In 2020, the fabric of American democracy hangs by only its tattered threads. We are in the midst of a deep and much-needed reckoning about the role of institutional racism in this country, the consequences of global warming are inescapable, and America remains in the grips of a pandemic that has been exploited and worsened by weak leadership in the executive branch while much of the world is beginning to return to some semblance of normalcy.
If that weren’t a bleak enough picture, the fundamental rights to bodily autonomy and reproductive freedom, even beyond abortion rights, are steps away from being nothing more than a distant memory.
In fact, many of us in the reproductive rights movement have long known this, but for too long Americans have allowed ourselves to be lured into a false sense of security. Decided in 1973, Roe v. Wade has only been the law of the land for two generations. Justice Ginsburg was at the forefront of that fight in the ‘70s and she continued to defend reproductive freedom throughout her entire career. Right now, 17 abortion-related cases are just one step from the Supreme Court and the last abortion-related case was decided by just one vote with Justice Ginsburg on the Court.
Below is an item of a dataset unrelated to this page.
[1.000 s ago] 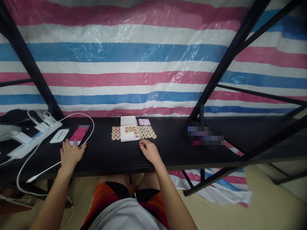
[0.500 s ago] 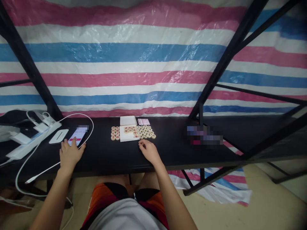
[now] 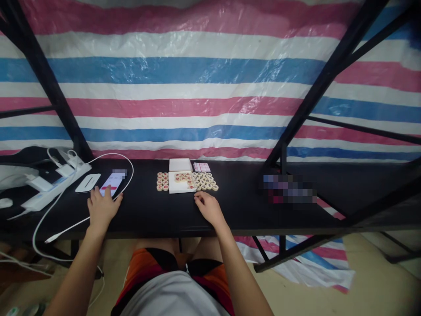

Abortion access is literally hanging on by a thread.
In Nevada, we have worked hard to secure the right to safe, legal abortion and reproductive health care. In the 1990s, Nevadans affirmed the right to safe, legal abortion by voter referendum, and 2019 the Nevada Legislature passed the state’s first proactive abortion legislation in 15 years with the Trust Nevada Women Act. These wins reflect Nevadan’s broad embrace of the idea that personal health care decisions remain between a patient and a doctor.
However, that doesn’t mean that the right is completely safe. These changes were made possible by having strong pro-reproductive freedom champions in office, and if the past four years have taught us anything, it is that we can’t take a single right for granted.
As the fervor to roll back reproductive freedom only increases, Nevadans, who are by and large pro-choice with more than 8 in 10 Nevadans supporting abortion rights, must remain vigilant in protecting and expanding access to all forms of reproductive health care. There will come a day when extreme anti-abortion politicians and judges will push against the progress we have made.
We cannot and will not back down now. For the 16 million Americans and thousands of Nevadans across the state who rely on Planned Parenthood health centers for access to reproductive care, including safe, legal abortion, there is no going back.
Right now, the first step to ensuring that we have a fighting chance to protect our fundamental right to reproductive freedom is to vote. The next is to do everything in our power to ensure that, once and for all, the United States finally lives up to its promise that it is a nation of liberty and justice for all, not just the few.